The two women have shared the “Nobel Prizes” of Japan, Spain, Israel, and Canada (with Zhang), to name a few. The most lucrative award was the Breakthrough Prize, created by Silicon Valley billionaires including Priscilla Chan and Mark Zuckerberg (Facebook), Sergey Brin (Google) and his ex-wife Anne Wojcicki (23andMe), and Dick Costolo (Twitter). At a black-tie awards ceremony in November 2014, Doudna and Charpentier received their awards from Hollywood actress Cameron Diaz. Charpentier flashed her Gallic humor on stage. “It’s kind of surreal to receive the prize from Cameron,” she said, then turned to Costolo: “Three powerful women… I was just wondering if you’re Charlie?”

Two years later, Charpentier and Doudna joined Barrangou, Horvath, and Zhang for the annual Canada Gairdner Awards, the most prestigious Canadian scientific honor. At the banquet dinner, it is a tradition for each awardee to choose their own walk-up music as they head to the stage to accept their award. Zhang naturally chose John Williams’s stately theme from Jurassic Park. He thanked his parents for their sacrifices on his behalf and his wife for keeping him company in the lab on late nights and for the birth of their daughter. Horvath selected a jazzy rendition of the Mission: Impossible theme. He joked that his scientific career began working on sauerkraut and quoted a famous French proverb: “Impossible n’est pas français.” Barrangou chose “Happy” by Pharrell Williams, mugging shamelessly for the cameras as he shimmied up to the stage in his trademark cowboy boots. Charpentier, by contrast, selected a moody slice of French electronica by Daft Punk.

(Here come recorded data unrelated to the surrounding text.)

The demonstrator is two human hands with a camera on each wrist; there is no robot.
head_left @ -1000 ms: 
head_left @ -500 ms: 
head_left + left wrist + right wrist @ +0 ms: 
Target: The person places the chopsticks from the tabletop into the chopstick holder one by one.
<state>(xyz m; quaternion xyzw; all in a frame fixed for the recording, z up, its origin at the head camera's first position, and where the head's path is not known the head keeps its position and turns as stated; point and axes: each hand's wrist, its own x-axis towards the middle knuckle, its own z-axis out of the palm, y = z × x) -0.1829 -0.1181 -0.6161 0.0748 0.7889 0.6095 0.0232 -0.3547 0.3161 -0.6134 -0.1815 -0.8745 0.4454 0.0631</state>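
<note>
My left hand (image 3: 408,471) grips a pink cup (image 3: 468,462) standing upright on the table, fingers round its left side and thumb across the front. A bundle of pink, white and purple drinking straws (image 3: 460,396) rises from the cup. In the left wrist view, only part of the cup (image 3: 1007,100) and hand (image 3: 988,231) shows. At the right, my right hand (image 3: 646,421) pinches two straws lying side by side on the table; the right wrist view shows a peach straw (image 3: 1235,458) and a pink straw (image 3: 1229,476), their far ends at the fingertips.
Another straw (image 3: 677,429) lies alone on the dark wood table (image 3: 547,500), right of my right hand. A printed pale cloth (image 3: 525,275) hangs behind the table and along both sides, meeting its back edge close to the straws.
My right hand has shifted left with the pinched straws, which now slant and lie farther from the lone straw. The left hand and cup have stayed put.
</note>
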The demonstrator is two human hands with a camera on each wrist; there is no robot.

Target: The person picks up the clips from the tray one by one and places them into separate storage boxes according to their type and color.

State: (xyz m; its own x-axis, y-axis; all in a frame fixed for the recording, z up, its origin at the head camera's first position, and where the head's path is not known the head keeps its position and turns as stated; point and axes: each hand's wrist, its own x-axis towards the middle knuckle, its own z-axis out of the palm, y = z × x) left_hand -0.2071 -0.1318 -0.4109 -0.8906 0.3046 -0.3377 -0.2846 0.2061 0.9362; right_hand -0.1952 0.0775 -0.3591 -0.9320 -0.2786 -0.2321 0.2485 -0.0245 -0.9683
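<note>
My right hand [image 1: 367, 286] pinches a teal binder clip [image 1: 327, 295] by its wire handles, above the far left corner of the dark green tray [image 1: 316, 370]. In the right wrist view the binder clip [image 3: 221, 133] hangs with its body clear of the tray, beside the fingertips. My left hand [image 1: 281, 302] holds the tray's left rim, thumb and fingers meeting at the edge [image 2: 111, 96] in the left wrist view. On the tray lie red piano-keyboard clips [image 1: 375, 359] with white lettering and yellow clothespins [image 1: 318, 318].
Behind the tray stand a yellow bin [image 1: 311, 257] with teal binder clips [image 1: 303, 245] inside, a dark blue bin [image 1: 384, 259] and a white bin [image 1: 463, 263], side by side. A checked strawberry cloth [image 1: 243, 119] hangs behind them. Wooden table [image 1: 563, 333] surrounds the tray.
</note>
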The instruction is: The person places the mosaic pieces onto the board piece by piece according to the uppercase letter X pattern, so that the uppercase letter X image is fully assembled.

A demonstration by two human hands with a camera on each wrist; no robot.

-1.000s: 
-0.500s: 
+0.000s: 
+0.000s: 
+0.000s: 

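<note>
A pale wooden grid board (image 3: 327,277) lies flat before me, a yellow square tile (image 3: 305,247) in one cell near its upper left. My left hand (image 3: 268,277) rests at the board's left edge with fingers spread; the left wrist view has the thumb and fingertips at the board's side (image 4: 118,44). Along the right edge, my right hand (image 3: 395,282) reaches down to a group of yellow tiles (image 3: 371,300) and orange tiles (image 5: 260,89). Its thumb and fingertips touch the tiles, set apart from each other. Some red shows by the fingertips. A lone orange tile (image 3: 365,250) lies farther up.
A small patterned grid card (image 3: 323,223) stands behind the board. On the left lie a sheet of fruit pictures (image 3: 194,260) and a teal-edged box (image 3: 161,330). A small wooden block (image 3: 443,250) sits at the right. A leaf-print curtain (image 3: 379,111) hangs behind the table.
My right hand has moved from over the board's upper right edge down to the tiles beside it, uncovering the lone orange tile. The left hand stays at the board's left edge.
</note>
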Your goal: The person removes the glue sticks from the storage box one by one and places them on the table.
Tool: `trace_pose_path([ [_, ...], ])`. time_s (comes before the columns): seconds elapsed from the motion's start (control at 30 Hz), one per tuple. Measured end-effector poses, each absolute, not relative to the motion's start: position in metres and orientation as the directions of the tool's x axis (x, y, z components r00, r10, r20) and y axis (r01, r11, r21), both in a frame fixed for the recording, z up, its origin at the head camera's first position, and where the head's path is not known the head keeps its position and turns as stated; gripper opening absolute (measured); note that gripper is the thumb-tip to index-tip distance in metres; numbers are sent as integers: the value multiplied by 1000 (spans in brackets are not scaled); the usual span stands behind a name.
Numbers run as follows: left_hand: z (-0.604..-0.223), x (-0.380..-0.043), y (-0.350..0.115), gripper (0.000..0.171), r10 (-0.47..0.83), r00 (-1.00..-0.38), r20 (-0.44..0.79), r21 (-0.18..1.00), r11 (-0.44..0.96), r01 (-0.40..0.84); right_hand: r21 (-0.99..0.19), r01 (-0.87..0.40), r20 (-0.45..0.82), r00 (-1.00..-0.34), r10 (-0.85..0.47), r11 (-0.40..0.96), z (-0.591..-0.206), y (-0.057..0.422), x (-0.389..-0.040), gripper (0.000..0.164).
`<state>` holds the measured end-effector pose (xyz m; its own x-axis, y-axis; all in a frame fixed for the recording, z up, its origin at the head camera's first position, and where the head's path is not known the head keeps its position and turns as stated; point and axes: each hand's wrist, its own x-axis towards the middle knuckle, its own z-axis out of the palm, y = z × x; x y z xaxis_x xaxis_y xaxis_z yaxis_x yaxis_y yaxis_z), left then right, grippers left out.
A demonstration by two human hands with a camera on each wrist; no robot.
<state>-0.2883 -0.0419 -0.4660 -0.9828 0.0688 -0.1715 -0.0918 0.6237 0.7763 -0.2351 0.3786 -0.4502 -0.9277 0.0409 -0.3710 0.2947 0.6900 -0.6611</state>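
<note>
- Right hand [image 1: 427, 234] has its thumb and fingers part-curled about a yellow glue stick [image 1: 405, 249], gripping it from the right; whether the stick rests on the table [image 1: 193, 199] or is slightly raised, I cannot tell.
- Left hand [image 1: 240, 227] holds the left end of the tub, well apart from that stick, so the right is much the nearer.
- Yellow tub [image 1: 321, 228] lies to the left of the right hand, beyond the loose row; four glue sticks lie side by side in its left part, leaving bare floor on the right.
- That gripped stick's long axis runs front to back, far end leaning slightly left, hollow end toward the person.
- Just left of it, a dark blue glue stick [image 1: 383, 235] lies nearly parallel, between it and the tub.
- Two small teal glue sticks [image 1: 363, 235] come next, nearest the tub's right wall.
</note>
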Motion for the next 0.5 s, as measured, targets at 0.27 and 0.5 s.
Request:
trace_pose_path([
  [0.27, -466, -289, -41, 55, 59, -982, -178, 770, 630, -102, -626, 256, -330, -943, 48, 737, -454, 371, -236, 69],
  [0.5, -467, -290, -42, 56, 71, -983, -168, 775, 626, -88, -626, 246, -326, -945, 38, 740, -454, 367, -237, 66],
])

The most interesting speech was by Doudna, who selected Billie Holiday’s “On the Sunny Side of the Street.” She thanked her students, colleagues and mentors, as well as her two special guests, husband-and-wife Harvard Medical School professors George Church and Ting Wu, for inspiring her when she was a student at Harvard. She also paid tribute to Church’s under-recognized work in CRISPR. “His work has had a huge impact on the gene editing field over the years, including adapting the CRISPR-Cas system for gene editing in mammalian cells.”11 (Some might wonder if she wasn’t throwing some shade in the direction of Zhang and Lander, who was also a guest at the dinner.) Then she announced that she was donating her $100,000 award to the nonprofit organization for genomics education cofounded by Wu and Church.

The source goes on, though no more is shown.